• Given entries:
'''

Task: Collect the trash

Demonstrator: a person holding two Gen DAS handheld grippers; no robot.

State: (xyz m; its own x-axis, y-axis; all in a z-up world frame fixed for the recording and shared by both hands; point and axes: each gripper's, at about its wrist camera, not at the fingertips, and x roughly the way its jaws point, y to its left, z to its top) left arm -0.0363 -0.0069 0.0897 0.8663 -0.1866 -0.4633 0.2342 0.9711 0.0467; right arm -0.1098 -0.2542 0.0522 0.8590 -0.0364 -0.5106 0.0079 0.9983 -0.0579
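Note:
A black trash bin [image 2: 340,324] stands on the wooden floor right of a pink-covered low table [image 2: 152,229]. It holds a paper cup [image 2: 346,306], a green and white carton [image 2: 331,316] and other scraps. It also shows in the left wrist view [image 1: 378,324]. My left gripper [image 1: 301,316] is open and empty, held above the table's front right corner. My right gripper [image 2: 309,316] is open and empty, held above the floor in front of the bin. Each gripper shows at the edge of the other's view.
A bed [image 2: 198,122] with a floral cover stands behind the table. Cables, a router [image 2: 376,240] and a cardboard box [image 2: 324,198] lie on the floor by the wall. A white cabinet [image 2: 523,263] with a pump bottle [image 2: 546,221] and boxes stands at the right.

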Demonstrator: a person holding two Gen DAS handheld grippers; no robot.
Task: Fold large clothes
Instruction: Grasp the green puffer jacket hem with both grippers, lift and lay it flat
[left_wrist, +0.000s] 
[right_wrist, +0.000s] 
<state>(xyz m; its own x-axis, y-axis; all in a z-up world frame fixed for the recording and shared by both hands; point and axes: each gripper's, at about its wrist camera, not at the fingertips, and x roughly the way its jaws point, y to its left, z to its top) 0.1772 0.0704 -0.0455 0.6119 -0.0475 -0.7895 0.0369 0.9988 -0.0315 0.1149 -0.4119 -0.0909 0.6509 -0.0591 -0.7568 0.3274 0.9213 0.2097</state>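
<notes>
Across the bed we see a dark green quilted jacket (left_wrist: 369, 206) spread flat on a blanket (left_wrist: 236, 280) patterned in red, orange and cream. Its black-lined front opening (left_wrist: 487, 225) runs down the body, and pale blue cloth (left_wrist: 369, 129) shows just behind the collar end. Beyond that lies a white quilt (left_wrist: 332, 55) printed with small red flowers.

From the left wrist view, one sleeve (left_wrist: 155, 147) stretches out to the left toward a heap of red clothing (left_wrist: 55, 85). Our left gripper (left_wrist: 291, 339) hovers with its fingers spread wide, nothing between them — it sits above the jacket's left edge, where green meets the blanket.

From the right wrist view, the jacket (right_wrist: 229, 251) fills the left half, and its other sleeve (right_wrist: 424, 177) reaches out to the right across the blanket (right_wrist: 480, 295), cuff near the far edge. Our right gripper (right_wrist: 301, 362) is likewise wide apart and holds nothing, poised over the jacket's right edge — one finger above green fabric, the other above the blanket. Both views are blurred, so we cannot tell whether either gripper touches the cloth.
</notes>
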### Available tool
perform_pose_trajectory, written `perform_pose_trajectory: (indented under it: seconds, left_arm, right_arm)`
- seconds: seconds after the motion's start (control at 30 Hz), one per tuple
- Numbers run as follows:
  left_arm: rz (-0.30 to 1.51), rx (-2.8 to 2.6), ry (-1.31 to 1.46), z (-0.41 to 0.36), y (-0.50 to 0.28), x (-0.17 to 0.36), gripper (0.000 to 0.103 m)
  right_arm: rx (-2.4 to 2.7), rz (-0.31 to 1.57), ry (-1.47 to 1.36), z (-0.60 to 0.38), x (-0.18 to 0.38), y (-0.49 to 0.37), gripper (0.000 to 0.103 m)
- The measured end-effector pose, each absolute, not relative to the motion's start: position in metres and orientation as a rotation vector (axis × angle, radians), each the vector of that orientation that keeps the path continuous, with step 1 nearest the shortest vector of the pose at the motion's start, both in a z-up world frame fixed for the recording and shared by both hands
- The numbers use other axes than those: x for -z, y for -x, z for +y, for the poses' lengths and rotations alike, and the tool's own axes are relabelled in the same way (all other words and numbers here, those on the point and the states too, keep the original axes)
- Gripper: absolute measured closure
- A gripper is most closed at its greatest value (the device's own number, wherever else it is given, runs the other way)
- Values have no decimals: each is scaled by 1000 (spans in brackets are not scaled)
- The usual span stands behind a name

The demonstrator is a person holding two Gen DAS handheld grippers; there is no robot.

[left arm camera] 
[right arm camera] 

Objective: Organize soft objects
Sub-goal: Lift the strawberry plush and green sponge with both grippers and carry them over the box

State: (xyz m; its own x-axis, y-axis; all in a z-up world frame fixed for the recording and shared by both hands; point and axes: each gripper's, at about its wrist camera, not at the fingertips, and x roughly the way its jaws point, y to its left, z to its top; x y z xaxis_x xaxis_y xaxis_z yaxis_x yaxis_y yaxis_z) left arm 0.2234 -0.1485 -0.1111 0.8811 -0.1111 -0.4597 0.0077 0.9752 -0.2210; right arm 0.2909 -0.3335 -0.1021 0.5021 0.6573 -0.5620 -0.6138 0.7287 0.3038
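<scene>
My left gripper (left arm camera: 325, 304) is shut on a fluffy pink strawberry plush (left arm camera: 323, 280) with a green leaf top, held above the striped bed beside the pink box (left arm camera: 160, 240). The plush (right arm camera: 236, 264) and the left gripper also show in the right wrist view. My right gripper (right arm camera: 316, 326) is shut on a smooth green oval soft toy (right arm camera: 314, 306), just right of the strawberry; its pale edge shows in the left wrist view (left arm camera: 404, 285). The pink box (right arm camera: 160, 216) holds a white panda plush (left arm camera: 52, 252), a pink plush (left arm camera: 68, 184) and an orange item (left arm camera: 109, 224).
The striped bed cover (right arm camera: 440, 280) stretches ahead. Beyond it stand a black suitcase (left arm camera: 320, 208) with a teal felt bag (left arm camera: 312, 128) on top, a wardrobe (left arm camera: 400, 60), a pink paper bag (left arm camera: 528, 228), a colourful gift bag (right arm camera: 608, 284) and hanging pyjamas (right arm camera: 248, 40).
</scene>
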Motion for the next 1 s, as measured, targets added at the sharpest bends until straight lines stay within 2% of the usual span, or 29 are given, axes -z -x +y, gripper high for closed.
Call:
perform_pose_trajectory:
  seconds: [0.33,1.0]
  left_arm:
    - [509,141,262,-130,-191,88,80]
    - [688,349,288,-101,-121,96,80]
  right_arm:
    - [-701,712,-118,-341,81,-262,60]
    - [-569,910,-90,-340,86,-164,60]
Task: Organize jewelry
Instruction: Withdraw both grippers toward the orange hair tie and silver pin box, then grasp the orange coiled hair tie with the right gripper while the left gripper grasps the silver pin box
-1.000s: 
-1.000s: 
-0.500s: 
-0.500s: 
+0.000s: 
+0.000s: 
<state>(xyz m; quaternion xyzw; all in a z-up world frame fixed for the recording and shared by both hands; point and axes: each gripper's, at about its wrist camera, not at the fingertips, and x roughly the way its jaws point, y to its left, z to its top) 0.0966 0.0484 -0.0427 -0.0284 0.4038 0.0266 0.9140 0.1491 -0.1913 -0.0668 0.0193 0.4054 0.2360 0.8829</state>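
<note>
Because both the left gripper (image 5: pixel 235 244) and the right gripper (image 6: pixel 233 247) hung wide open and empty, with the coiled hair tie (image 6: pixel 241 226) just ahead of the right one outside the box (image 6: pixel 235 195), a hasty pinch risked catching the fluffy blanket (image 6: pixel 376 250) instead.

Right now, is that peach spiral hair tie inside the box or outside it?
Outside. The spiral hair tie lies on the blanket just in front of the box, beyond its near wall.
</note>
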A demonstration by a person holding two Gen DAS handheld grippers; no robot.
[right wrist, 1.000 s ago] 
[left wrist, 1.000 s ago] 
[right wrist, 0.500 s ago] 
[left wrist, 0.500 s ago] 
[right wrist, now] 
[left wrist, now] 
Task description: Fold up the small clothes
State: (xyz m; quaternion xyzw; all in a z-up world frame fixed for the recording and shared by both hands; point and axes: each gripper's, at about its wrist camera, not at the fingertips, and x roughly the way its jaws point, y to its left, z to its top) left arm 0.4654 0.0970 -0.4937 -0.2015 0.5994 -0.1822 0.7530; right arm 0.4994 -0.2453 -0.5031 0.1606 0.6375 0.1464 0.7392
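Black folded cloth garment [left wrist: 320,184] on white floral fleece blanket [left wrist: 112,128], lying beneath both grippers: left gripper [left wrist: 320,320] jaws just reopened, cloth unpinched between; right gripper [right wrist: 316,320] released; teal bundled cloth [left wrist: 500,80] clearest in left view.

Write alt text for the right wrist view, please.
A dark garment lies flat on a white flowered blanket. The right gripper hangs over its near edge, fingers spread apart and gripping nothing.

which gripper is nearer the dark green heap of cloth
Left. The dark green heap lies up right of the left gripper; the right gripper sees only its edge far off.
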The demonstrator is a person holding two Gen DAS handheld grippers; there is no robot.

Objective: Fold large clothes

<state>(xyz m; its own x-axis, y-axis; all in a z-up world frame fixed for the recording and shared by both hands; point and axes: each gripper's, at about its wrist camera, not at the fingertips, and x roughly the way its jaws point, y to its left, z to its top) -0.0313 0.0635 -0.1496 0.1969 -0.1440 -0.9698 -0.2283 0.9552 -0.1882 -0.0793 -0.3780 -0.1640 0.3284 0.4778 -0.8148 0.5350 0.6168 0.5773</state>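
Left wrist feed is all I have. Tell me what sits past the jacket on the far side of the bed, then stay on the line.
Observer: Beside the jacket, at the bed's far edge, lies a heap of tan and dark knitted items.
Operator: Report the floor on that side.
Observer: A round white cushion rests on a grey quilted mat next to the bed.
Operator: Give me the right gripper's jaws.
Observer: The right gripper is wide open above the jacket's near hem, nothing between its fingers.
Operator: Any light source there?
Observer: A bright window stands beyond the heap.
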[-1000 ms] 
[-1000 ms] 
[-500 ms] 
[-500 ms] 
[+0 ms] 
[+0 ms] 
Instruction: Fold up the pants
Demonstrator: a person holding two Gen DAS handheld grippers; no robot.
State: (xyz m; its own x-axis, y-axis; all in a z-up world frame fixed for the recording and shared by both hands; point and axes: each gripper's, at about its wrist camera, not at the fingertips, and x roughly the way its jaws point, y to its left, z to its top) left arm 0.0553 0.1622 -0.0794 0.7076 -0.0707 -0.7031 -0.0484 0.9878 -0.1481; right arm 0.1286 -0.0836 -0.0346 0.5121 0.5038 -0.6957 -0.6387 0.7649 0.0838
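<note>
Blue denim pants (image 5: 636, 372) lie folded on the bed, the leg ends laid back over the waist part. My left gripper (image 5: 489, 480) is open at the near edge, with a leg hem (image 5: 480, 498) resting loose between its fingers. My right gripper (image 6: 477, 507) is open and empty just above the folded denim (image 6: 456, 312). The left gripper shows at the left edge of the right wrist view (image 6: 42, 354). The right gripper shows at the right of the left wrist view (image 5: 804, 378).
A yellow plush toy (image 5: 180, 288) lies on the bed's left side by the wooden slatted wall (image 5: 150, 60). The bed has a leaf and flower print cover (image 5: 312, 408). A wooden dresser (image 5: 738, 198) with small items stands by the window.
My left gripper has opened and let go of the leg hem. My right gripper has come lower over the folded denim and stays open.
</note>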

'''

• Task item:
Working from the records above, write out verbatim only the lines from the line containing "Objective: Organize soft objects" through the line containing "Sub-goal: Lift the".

• Answer space:
Objective: Organize soft objects
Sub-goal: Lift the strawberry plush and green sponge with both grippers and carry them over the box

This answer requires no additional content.